Вы, наверное, понимаете, что я говорю об интеллигентах со старым, дореволюционным стажем, со старым образованием [«категория (г)»] — и вот эти-то интеллигенты, и вместе с ними часть молодежи, поставлены в гамлетовскую позицию, поставлены силой вещей, а не по своей собственной воле, поставлены историей, колесом истории, распяты на историческом перекрестке, а жизнь шумно и бурно полой водой бушует мимо них, мимо распятых, и выносит новые творческие формы жизни. Бурное это наводнение, стремительный поток разрушения несет с собой весну жизни, весну народов, весну новой свободы. А распятые оказались присуждены историей к гамлетовской позиции: быть или не быть? С таким вопросом столкнулись сейчас те из русских интеллигентов, что пошли за революцией с самого ее начала, пошли честно и без задних мыслей… Так вот, стоит жить или не стоит?
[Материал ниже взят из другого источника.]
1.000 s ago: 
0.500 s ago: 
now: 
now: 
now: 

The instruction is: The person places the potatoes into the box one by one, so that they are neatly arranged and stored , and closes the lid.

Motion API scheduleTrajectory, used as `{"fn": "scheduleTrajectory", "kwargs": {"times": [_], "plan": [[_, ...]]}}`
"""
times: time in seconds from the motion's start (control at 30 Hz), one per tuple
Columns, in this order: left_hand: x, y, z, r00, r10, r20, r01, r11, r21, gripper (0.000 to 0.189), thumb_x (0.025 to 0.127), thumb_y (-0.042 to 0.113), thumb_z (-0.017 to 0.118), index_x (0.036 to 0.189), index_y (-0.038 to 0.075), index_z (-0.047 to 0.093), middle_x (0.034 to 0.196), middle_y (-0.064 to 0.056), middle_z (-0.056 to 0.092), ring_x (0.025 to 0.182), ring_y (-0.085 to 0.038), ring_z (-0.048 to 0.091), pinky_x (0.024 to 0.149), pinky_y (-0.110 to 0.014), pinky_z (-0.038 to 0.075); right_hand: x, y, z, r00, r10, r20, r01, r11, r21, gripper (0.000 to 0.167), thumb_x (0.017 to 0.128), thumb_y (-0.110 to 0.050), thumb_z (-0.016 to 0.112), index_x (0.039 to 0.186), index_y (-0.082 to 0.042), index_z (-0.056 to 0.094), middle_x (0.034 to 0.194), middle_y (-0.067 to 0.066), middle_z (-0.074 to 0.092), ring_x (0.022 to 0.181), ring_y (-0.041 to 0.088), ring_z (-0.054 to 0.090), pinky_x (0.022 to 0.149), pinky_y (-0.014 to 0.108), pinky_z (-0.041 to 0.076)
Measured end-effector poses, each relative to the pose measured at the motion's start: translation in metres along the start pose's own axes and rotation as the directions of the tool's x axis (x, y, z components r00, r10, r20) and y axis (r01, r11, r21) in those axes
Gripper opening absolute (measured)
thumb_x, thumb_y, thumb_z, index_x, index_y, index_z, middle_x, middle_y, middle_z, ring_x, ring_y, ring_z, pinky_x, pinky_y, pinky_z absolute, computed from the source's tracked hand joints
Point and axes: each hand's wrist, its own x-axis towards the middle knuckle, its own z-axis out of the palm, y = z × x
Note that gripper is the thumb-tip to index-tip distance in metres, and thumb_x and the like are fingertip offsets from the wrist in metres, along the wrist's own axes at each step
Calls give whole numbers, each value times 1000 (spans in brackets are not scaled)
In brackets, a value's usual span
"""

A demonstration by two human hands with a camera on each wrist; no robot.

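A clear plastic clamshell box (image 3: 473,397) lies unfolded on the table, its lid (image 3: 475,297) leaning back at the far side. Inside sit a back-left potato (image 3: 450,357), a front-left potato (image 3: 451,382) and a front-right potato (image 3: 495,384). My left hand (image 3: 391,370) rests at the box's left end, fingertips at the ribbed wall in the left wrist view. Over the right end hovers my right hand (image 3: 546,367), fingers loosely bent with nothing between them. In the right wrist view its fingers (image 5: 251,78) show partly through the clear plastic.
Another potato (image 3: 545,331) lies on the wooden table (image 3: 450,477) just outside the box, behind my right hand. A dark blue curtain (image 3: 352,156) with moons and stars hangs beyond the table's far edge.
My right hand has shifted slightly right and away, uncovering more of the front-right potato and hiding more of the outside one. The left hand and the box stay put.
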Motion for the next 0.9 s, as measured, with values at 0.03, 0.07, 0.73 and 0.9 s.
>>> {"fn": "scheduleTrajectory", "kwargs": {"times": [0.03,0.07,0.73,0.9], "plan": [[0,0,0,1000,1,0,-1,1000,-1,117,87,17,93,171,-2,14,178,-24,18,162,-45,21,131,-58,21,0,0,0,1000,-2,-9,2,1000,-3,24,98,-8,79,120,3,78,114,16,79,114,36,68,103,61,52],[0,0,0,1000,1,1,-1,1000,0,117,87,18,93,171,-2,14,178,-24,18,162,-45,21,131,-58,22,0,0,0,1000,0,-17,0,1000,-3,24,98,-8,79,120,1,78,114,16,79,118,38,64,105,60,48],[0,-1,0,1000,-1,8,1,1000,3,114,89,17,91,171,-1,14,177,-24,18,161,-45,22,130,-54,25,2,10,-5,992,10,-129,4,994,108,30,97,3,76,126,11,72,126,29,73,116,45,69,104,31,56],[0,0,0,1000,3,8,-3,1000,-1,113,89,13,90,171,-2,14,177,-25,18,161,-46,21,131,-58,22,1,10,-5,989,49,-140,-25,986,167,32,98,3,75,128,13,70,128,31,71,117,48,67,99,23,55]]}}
Мы не хотим быть Гамлетами, товарищи. Мы — в тюрьме; в камере этой тюрьмы воздух сперт, мы остались без воздуха, и это называется порядком вещей. Мы отдельно, и воздух отдельно. Но ведь мы хотим быть слитными с воздухом, мы не можем существовать отдельно друг от друга, словно живем мы в эфирно-безвоздушном пространстве, и земля, и ее чудесный свет — не для нас. Я заглянул внутрь лаборатории новых людей, в комсомол, — и вот для меня чудесный, озаряющий свет вспыхнул во всей своей яркости. И тем горше, тем больней для меня мое интеллигентское распятие, тем больней для меня утрата, и вот поэтому я поднимаю голос против раздельности существования. Оторванный рукав, ампутированный член, отрезанный ломоть, ликвидированная пустота, внутренняя эмиграция, — чорт, чорт, — что мы еще такое? Мы в очереди стояли, а без сахару остались, мы хотели быть солью земли, а оказались антрацитовым пеплом, до воды разбавленным чернилами, спитым, никуда не годным чаем, вообще чем-то совершенно несоленым! А все же куда-то суемся, что-то тщимся из себя доказать, фигурять тщимся, а колесо истории, колесница Джагернаута прет, не считаясь с нами, по нашим телам, по нашим головам, по нашим мозгам, — и мы не можем даже стать в позу и провозгласить: быть или не быть, — потому что всякая поза в данном случае глупа и потому что нас сейчас же лишат козырей посредством разъедающей диалектики…» [Огнев, Костя Рябцев в вузе, 36–41].